— Ирма, хватит дурных оскорблений, они тебя не возвысят, они не волшебные. Твоя власть стоит на грани, ты хочешь быть по прежнему убивать людей без лишнего правосудия. Но долго ли это будет? Совсем скоро всё кончится и ты падешь, ты станешь на несколько мгновений заключенной…А потом умрешь, — она смотрела на Грезе настолько спокойно, что я мог бы предположить, что её чем-то накачали.
Грезе цокнула языком и посмотрела на посмотрела на удивленную Мандель. У той лишь остался призрак смеха на лица и она была вся во внимании Джины.
— О, правда? Интересно! — рассмеялась блондинка и с презрением посмотрела на мою любовь. — Ты нарушила свой альтруизм, пожелав мне смерти. Ты ничего не знаешь о моей смерти и о том, как я буду продолжать наделяться властью.
Теперь глаза Джины — кусочки лавы на белом мраморе лица были устремлены прямо в глаза надзирательницы.
— Зачем мне какие-то гнусные пожелания, если я могу тебя убить? А власть у тебя маленькая, её почти нет. Ты просто ставишь всё под свой закон и забываешь о том, что может случиться. Не боишься, страх не к лицу такому монстру как ты?
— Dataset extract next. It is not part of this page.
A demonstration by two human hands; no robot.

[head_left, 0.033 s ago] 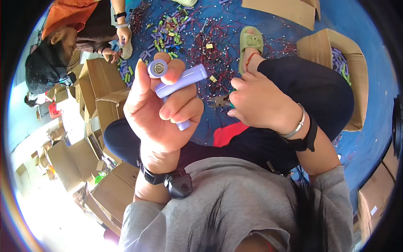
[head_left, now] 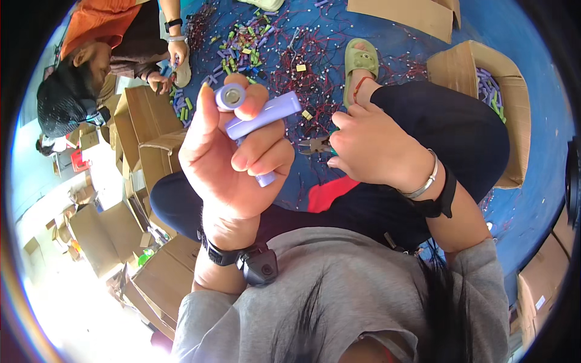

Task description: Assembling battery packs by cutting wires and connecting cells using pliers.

Тебя называют чудовище, а ты себя считаешь чем-то отдельных от этих людей, однако ты такая же, просто родилась в нужное время. Обзываешь, бьешь других, чтобы замять старую обиду? Ты мстишь всему миру из-за личной обиды. А стоит ли эта месть чего-то? Чего ты добилась? Их боль не замажет твою, их страх не перекроет воспоминания. Ты ударила любовь по щеке и хочешь чтобы она снова к тебе пришла? Чужими страданиями своё горе не заморишь. Ты будешь ещё долго страдать, вожделение не любовь, любовь красивее вожделения. Ты лишь утопаешь в подобии любви, — говорила она голосом схожим с Грезе, казалось, что это она рассказывает о себе сейчас.
Я стоял приоткрыв рот, ведь Джина так мудро говорила, что я бы дал ей лет девяносто. Молодая девушка с глазами старухи…С глазами древнего. Как такое может быть? Хотя, я не должен удивляться, ведь существо в ней крайне древнее и оно может рассказать о многих вещах.
Я заметил, как покраснели у Ирмы щеки и она тут же отвернулась. Её руки дрожали и держать себя в нормальном состоянии ей было трудно. Мандель удивленно смотрела то на Джину, то на подругу. Она тоже понимала, что Джина задела её за живое.
Я думал, что Грезе сейчас рванет отсюда, ведь все видят как она проигрывает. Грезе оказалась не такой, повернувшись к Джине снова лицом, она замахнулась.
— Да как ты смеешь мне говорить это! — её рука резко остановилась перед носом Собачки.
Улыбка не сходила с лица Джины. Она была теплая и победительная, и в то же самое время скрытная.
— Этим ты тоже ничего не вернешь. Тебя бросили и предали, но мстить всему миру за это..Глупо, — а затем она повернулась и пошла навстречу ко мне. Я смотрел как Грезе с ужасом смотрит вслед моей Собачки. Прошлое отражалось в её глазах и руки по прежнему дрожали. Что заставило её остановиться? Что дало ей повод не бить моего щенка?
Девушка остановилась на полпути и повернула голову к надзирательницам.
— Люди слишком низко упали, слишком, — она повернулась ко мне и я уже приготовился к тому, чтобы она меня раскритиковала и дала впасть в гнев и беспомощность, как это сделала с Грезе, однако Джина миновала меня и направилась куда-то по своим делам.
— Джина! — окликнул я её, и звук собственного голоса болезненно запульсировал в барабанных перепонках.
Она не повернулась, ничего не сказала, только тихо ушла.
Теперь мне становилось не по себе от того, что Джина может. Она вырвала из души надзирательницы самое болезненное и оставила её с этим куском собственного мяса одну. Может быть, она и есть правосудие?
Я не могу Ирме что-то запрещать, ведь всё идет вроде как по закону. Джина может сделать, чтобы та сама себе запретила что-либо такое делать? Может ли она заставить отказаться Ирму от привычных ей дел?
Я не знал, но был уверен, что на многое такое она способна.
Для этого зверя внутри неё границы нет, он может запустить свои острые когти в любую душу и тело, вырвав оттуда самое сокровенное.